# Operations on subset of tensor, which to use?

I often need to conduct scalar operation (e.g. add or multiply) on a subset of tensor elements, where the subset is specified by another tensor in a form of index or mask.
There are multiple ways of doing this, and I would like to know which to use or which is better.
I myself conducted a few experiments of speed comparison (details below).
In short, the result was that indexing (using long or byte) tends to be slower than updating the whole tensor.

Question

I would like to know pros and cons of different ways to update a subset of tensor. In particular, should we avoid subset updating in a form `x[cond] = ...` if other options are available?

Below describes the experiments that I made.

Operation on subset of rows

Let `X` be a float tensor on which changes are made, and a is a scalar. Suppose we want to add a to as subset rows of `X`.
As far as I know, there are following ways of doing this:

• `X[idx] += a`, where `idx` is a long 1-D tensor of indices.
• `X[mask] += a`, where `mask` is a byte 1-D tensor of conditions.
• `X += mask_f * a`, where `mask_f` is a float 1-D tensor of conditions.
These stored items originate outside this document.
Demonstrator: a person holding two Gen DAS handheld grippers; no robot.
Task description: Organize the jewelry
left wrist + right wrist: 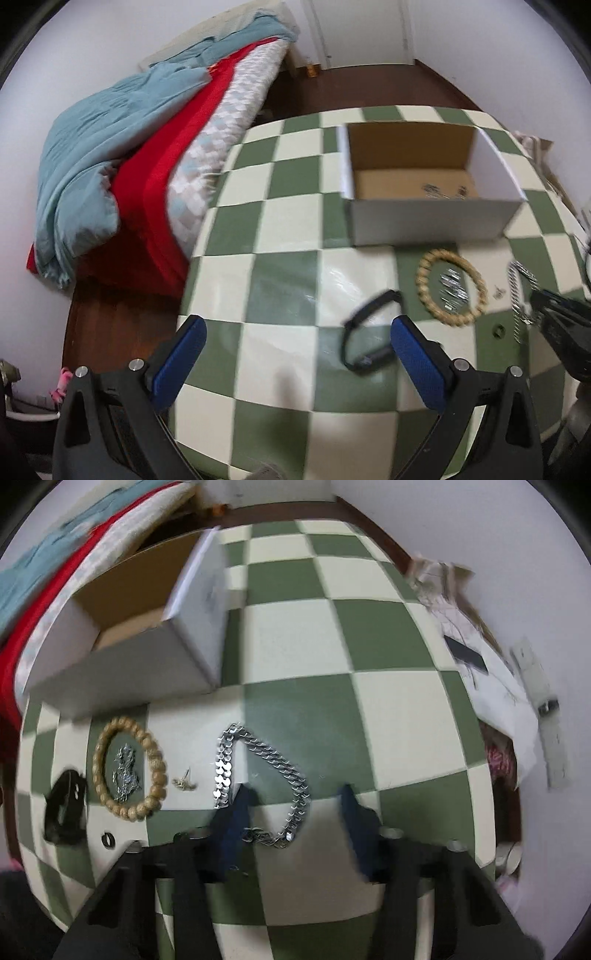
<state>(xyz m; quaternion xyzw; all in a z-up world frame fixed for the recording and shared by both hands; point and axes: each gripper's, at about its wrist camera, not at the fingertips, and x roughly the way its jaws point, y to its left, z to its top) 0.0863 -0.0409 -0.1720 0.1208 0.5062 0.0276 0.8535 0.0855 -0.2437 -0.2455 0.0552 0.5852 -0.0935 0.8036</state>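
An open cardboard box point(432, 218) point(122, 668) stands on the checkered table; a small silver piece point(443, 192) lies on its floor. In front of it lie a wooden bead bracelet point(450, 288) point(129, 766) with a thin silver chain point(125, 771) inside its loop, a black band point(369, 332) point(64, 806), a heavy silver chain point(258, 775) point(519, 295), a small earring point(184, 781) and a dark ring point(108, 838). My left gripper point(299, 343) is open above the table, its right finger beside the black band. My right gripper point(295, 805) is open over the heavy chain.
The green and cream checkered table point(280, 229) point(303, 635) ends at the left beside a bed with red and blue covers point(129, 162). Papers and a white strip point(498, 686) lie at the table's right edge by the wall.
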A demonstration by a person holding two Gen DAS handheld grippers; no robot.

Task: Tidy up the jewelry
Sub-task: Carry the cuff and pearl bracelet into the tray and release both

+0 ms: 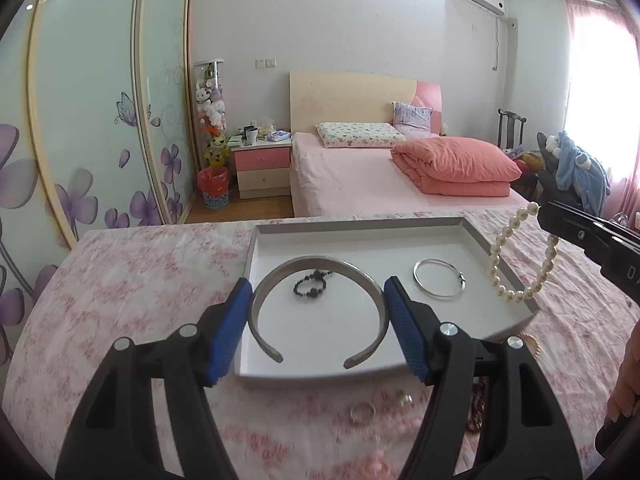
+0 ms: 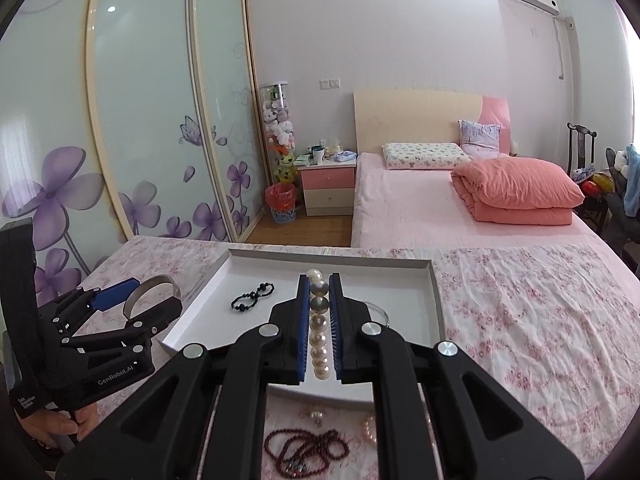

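Note:
A white tray (image 1: pixel 360 236) (image 2: pixel 248 258) sits on the floral cloth. In it lie a black bead bracelet (image 1: pixel 312 282) (image 2: pixel 252 296) and a thin silver bangle (image 1: pixel 439 278). My left gripper (image 1: pixel 319 294) is shut on a wide silver cuff (image 1: pixel 280 276) (image 2: pixel 150 284), pads on both its sides, held over the tray's left part. My right gripper (image 2: pixel 319 280) is shut on a pearl bracelet (image 2: pixel 319 336), which hangs over the tray's right rim in the left wrist view (image 1: pixel 500 256).
Loose pieces lie on the cloth in front of the tray: a dark red bead necklace (image 2: pixel 304 452), small rings (image 1: pixel 362 410), a pearl stud (image 2: pixel 316 416), pink beads (image 1: pixel 408 426). A bed (image 1: pixel 360 176), a nightstand (image 1: pixel 262 166) and a wardrobe (image 1: pixel 100 100) stand behind.

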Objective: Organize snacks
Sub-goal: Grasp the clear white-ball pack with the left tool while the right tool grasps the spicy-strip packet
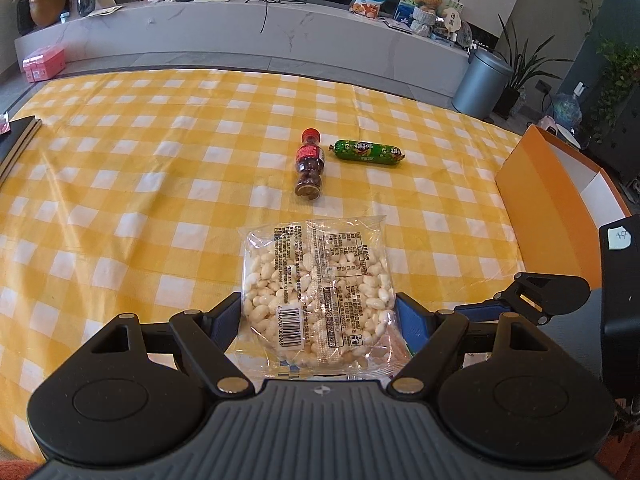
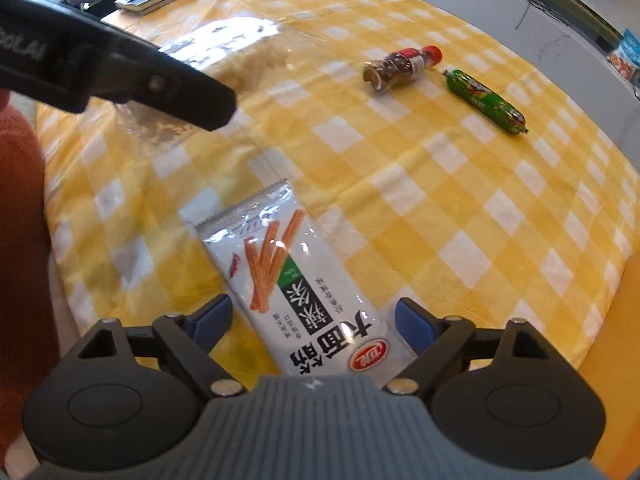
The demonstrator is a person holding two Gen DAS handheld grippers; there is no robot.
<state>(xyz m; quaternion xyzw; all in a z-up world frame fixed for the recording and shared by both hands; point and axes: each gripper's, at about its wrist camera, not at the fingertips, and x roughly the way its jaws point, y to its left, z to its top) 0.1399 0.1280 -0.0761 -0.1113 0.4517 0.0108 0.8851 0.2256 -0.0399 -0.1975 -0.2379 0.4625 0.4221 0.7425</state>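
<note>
Beside the orange cardboard box (image 1: 548, 196), nothing looks packed: left gripper (image 1: 318, 312) clamps the clear puffed-snack bag (image 1: 316, 288); right gripper (image 2: 310, 320) gapes around the white spicy-stick packet (image 2: 296, 276).

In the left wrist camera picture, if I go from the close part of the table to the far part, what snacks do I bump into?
Clear bag of white puffed snacks in the left gripper → little bottle with the red cap → green sausage stick, just a bit farther and to the right.
</note>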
Graph below is the time for 1000 operations. “true” ratio is the fraction of rows satisfying the condition. Size is the size of rows and columns of `X`.
`X += mask_f * a` tends to be faster for many cases, but “indexing” may outperform with small `p` (only few rows satisfy condition) and large tensor size. Operation on subset of elements

Now suppose we have a element-wise condition in a form of mask. And we would like to add `a` only to the elements of `X` where condition is satisfied. I know the following two ways.

• `X[mask] += a`, where `mask` is a byte tensor of conditions with same size as `X`.
• `X += mask_f * a`, where `mask_f` is a float tensor of conditions with same size as `X`.

Again, `X += mask_f * a` is faster. Code to reproduce (up to randomness).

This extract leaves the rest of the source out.